Your assignment:
Give all of the listing again word for word, with images excluded.

===

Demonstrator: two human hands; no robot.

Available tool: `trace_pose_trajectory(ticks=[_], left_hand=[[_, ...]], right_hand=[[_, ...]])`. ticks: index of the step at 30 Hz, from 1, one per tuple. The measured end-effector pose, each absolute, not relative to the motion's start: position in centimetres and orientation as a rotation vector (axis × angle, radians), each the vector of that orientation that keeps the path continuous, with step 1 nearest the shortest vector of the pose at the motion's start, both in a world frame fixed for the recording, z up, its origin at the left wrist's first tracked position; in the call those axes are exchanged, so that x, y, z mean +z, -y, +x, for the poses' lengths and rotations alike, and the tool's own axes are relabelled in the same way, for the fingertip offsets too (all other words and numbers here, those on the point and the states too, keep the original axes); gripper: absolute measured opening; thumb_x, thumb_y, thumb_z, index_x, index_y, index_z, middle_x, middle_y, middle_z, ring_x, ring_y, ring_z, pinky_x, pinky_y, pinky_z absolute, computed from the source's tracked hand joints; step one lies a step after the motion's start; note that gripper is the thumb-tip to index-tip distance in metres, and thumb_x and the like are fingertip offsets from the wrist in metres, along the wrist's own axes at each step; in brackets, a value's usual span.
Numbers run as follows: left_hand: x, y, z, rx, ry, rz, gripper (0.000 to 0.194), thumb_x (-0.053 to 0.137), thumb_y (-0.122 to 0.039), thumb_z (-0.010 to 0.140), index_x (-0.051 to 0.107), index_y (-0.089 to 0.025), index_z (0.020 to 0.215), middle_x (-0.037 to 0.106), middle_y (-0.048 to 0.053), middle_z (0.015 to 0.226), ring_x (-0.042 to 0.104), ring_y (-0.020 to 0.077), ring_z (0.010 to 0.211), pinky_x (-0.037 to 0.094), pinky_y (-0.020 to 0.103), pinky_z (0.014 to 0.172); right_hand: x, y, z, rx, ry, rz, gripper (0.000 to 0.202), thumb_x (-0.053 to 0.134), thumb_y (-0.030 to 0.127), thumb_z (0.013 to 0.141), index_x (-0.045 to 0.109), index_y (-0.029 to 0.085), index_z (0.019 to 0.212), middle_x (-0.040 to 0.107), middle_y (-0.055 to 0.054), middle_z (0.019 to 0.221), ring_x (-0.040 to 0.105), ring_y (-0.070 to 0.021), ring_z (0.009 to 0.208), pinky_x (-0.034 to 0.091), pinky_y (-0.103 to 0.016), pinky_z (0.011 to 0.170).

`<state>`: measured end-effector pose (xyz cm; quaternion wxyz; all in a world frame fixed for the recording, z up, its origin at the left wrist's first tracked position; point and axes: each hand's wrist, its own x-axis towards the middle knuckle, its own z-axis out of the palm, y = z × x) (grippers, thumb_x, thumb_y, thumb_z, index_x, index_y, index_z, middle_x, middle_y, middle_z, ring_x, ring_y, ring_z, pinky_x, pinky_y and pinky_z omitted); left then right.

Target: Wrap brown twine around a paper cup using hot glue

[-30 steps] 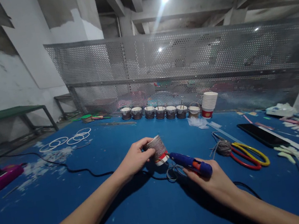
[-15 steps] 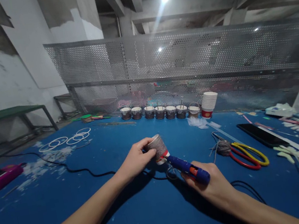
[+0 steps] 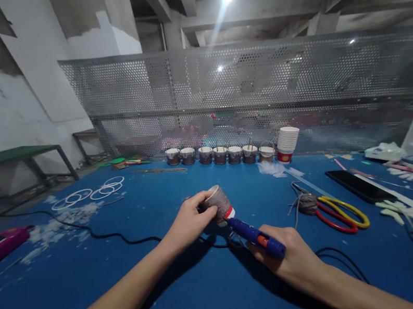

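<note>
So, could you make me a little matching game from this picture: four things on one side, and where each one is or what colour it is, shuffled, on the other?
Things:
1. hot glue gun
2. yarn-wrapped paper cup
3. scissors
4. stack of paper cups

Descriptions:
A. red and yellow handles
B. just past the right end of the row of seven cups
C. gripped in the right hand
D. held tilted in the left hand

Pairs: 1-C, 2-D, 3-A, 4-B
</note>
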<state>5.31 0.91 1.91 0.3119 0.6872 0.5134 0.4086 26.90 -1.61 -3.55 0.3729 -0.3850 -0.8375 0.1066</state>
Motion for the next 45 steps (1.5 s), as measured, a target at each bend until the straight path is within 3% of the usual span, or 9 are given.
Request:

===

Answer:
Demonstrator: two human hands; no robot.

Available tool: `trace_pose_trajectory(ticks=[_], left_hand=[[_, ...]], right_hand=[[_, ...]])`. ticks: index of the step at 30 Hz, from 1, one per tuple. The measured end-effector pose, each absolute, not relative to the motion's start: position in centimetres and orientation as a rotation vector (axis × angle, radians), each the vector of that orientation that keeps the path continuous, with step 1 nearest the shortest vector of the pose at the motion's start, both in a world frame fixed for the recording, z up, its origin at the left wrist's first tracked position; in the call those axes are exchanged, so that x, y, z mean +z, -y, +x, for the poses' lengths and rotations alike, and the tool's own axes are relabelled in the same way, for the fingertip offsets too (all other words and numbers here, those on the point and the states too, keep the original axes); gripper: absolute measured opening; thumb_x, thumb_y, thumb_z, index_x, index_y, index_z, middle_x, middle_y, middle_z, ring_x, ring_y, ring_z, pinky_x, pinky_y, pinky_z absolute, computed from the source's tracked hand joints; step one lies a step after the motion's start; note that gripper is the thumb-tip to index-tip distance in metres, and thumb_x and the like are fingertip offsets from the wrist in metres, along the wrist's own axes at each step; in brackets, a value's usual span.
Numbers run as follows: left_hand: x, y, z, rx, ry, rz, gripper (0.000 to 0.194), thumb_x (-0.053 to 0.137), thumb_y (-0.122 to 0.039), thumb_z (-0.010 to 0.140), index_x (-0.051 to 0.107), index_y (-0.089 to 0.025), index_z (0.020 to 0.215), middle_x (-0.037 to 0.106), middle_y (-0.048 to 0.053), middle_z (0.015 to 0.226), ring_x (-0.042 to 0.104), ring_y (-0.020 to 0.077), ring_z (0.010 to 0.211), pinky_x (-0.037 to 0.094), pinky_y (-0.020 to 0.103), pinky_z (0.014 to 0.172); right_hand: x, y, z, rx, ry, rz, gripper (0.000 to 0.202), thumb_x (-0.053 to 0.134), thumb_y (-0.030 to 0.127), thumb_z (0.013 to 0.141), index_x (-0.045 to 0.109), index_y (-0.029 to 0.085), index_z (0.019 to 0.212), middle_x (-0.040 to 0.107), middle_y (-0.055 to 0.054), middle_z (0.019 to 0.221), ring_x (-0.040 to 0.105), ring_y (-0.070 to 0.021), ring_z (0.009 to 0.208), pinky_x (-0.034 to 0.091), pinky_y (-0.103 to 0.016), pinky_z (0.011 to 0.170).

`<state>`: measured end-effector pose (xyz cm; quaternion wxyz; all in a world frame fixed for the recording, z up, its origin at the left wrist's first tracked position; point and axes: each hand's wrist, its own x-axis towards the middle knuckle, its own z-axis out of the palm, y = z × x) (grippers, thumb_x, thumb_y, thumb_z, index_x, index_y, index_z, middle_x, middle_y, middle_z, ring_x, ring_y, ring_z, pinky_x, pinky_y and pinky_z omitted); left then right.

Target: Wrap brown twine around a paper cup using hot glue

[-30 steps] 
[-15 steps] 
[+0 steps] 

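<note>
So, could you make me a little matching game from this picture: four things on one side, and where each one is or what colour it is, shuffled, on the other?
Things:
1. hot glue gun
2. yarn-wrapped paper cup
3. scissors
4. stack of paper cups

Descriptions:
A. red and yellow handles
B. just past the right end of the row of seven cups
C. gripped in the right hand
D. held tilted in the left hand

Pairs: 1-C, 2-D, 3-A, 4-B
</note>
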<state>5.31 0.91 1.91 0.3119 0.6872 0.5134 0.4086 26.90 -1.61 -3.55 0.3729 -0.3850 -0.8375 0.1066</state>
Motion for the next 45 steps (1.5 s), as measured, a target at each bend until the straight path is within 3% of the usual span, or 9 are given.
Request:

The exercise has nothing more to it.